Instructions to follow
Work through the listing below, copying each line that carries the word "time".

Stored data START

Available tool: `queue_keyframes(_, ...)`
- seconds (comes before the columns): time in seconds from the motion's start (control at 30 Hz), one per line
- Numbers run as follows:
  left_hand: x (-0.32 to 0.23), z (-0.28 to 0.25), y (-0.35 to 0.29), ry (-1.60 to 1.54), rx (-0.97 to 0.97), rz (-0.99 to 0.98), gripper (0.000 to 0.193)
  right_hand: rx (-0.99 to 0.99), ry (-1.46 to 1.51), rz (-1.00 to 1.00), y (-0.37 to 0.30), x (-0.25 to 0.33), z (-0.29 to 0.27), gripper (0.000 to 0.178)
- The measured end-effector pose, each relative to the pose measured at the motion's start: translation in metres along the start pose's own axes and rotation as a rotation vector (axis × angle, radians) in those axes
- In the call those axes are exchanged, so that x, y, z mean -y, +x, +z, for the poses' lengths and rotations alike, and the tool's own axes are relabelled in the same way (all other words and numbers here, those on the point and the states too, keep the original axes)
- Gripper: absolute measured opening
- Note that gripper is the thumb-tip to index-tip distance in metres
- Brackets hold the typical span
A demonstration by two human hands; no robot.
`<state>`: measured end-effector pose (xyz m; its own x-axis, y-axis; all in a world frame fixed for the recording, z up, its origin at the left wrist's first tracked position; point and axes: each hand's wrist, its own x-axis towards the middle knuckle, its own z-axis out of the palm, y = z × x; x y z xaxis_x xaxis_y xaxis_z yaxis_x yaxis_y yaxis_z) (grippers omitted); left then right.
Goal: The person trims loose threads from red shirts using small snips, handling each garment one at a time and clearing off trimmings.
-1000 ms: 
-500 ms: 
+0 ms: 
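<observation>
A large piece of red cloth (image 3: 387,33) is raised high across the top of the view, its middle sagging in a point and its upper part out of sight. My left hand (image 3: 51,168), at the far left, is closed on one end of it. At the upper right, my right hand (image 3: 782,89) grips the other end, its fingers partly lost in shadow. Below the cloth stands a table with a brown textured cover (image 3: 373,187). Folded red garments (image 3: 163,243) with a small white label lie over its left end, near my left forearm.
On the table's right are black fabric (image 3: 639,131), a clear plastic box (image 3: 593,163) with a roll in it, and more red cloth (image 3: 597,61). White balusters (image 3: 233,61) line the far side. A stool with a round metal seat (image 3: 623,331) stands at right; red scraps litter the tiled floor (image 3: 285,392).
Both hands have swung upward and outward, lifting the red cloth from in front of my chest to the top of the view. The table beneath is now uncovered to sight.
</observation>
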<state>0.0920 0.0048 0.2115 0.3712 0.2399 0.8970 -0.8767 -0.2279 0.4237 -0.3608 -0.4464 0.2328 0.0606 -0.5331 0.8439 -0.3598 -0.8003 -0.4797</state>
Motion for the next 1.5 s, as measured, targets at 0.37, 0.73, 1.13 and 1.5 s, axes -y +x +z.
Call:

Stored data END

Response for this exercise
- seconds (comes before the columns): time in seconds from the motion's start (control at 30 Hz), one per line
Goal: The person trims loose threads from red shirts using small snips, handling each garment one at a time and clearing off trimmings.

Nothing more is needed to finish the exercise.